> Assignment
Scan the listing below and copy each line holding the word "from".

Raw data Start Marker

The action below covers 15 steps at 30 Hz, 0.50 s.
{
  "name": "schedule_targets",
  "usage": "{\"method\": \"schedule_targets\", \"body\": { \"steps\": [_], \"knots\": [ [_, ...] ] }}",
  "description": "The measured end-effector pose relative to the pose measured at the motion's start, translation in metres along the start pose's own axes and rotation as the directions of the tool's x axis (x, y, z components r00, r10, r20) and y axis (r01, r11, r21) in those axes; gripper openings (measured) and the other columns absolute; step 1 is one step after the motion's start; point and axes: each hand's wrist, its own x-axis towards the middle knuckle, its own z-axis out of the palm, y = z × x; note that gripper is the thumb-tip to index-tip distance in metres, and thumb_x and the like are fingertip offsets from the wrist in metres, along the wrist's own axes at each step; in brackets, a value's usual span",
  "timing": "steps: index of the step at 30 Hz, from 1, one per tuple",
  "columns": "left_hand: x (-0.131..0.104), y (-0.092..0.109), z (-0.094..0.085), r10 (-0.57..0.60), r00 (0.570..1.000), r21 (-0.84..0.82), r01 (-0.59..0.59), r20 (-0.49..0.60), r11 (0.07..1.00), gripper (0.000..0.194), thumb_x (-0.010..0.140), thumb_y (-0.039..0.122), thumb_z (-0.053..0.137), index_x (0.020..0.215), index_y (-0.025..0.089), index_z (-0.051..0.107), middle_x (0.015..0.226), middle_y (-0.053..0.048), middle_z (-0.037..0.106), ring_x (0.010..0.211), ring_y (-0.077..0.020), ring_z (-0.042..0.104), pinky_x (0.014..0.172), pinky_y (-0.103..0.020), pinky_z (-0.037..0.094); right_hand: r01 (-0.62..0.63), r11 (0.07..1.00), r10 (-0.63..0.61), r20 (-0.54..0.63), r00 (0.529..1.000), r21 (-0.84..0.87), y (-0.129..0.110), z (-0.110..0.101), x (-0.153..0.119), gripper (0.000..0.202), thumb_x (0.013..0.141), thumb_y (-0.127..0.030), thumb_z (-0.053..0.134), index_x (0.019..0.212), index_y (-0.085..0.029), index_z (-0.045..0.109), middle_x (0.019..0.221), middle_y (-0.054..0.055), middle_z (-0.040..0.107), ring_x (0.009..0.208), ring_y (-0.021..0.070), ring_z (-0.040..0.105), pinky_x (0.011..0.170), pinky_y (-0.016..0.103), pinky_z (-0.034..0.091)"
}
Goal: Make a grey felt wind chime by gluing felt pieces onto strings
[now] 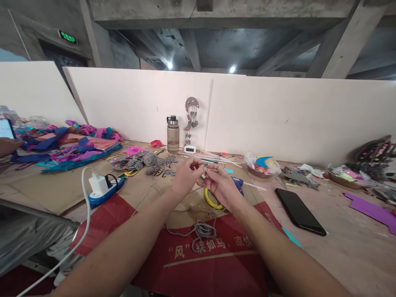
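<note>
My left hand (186,175) and my right hand (221,186) meet over the middle of the table, thumbs and fingertips pinched together. Something small is between them, too small and too covered by fingers to name. Under my right hand lies a yellow loop handle (210,201), partly hidden by that hand. Just beyond it rests a blue glue gun (238,185) with a white stick (256,187) reaching to the right. Nearer to me, a loose coil of grey yarn (204,231) lies on red printed card (216,268), with thin strands trailing around it.
Grey yarn balls (150,159) lie left of my hands. Behind stand a water bottle (173,136), a small clock (189,149) and a hanging moon decoration (192,105). A black phone (300,211) lies right, a blue power strip (105,193) left. Another person's hand (9,146) shows far left.
</note>
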Motion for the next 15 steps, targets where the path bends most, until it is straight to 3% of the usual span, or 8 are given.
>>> {"method": "schedule_targets", "body": {
  "steps": [3, 6, 11, 15],
  "knots": [
    [0.001, -0.002, 0.003, -0.135, 0.989, -0.143, 0.144, 0.066, 0.979, 0.006, 0.071, 0.023, 0.063, 0.072, 0.017, 0.061, 0.067, 0.001, 0.06, 0.061, -0.0117, 0.05, 0.061, -0.024, 0.039, 0.076, 0.99, -0.083, -0.058, 0.995, -0.121, 0.001, -0.009, 0.003, 0.035, 0.065, -0.038, 0.072, 0.085, -0.021, 0.049, 0.063, -0.009, 0.043, 0.048, 0.0055, 0.032, 0.045, 0.019, 0.029],
    [0.002, -0.004, 0.006, -0.19, 0.973, -0.237, 0.216, 0.129, 0.947, 0.009, 0.069, 0.024, 0.065, 0.07, 0.016, 0.061, 0.064, 0.002, 0.058, 0.06, -0.0106, 0.05, 0.061, -0.023, 0.039, 0.186, 0.91, -0.235, -0.092, 0.968, -0.37, 0.003, -0.017, 0.007, 0.024, 0.071, -0.038, 0.065, 0.079, -0.02, 0.051, 0.064, -0.007, 0.045, 0.05, 0.0073, 0.034, 0.045, 0.021, 0.028],
    [0.001, -0.004, 0.008, -0.215, 0.964, -0.282, 0.252, 0.159, 0.926, 0.011, 0.066, 0.025, 0.067, 0.069, 0.016, 0.061, 0.063, 0.003, 0.057, 0.057, -0.0093, 0.048, 0.058, -0.022, 0.038, 0.268, 0.672, -0.434, -0.074, 0.898, -0.69, 0.001, -0.018, 0.005, 0.015, 0.08, -0.035, 0.055, 0.078, -0.019, 0.055, 0.065, -0.004, 0.048, 0.059, 0.012, 0.042, 0.055, 0.025, 0.035],
    [0.001, -0.005, 0.009, -0.18, 0.97, -0.272, 0.22, 0.164, 0.937, 0.008, 0.065, 0.021, 0.066, 0.068, 0.016, 0.06, 0.064, 0.003, 0.057, 0.058, -0.009, 0.048, 0.058, -0.022, 0.038, 0.235, 0.614, -0.453, -0.093, 0.887, -0.753, -0.004, -0.016, 0.002, 0.014, 0.078, -0.033, 0.055, 0.076, -0.019, 0.055, 0.063, -0.004, 0.047, 0.059, 0.0123, 0.041, 0.057, 0.026, 0.034]
  ]
}}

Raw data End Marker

> Response
  "description": "The measured end-effector pose relative to the pose measured at the motion's start, translation in metres along the start pose's own axes and rotation as the directions of the tool's x axis (x, y, z components r00, r10, r20) and y axis (r01, r11, r21) in those axes; gripper openings (measured) and the other columns absolute; step 1 is one step after the motion's start; point and axes: each hand's wrist, its own x-axis towards the middle knuckle, its own z-axis out of the palm, y = z × x; note that gripper is the thumb-tip to index-tip distance in metres, and thumb_x and the like are fingertip offsets from the wrist in metres, along the wrist's own axes at each step; in brackets, a value's usual span",
  "timing": "steps: index of the step at 30 Hz, from 1, one per tuple",

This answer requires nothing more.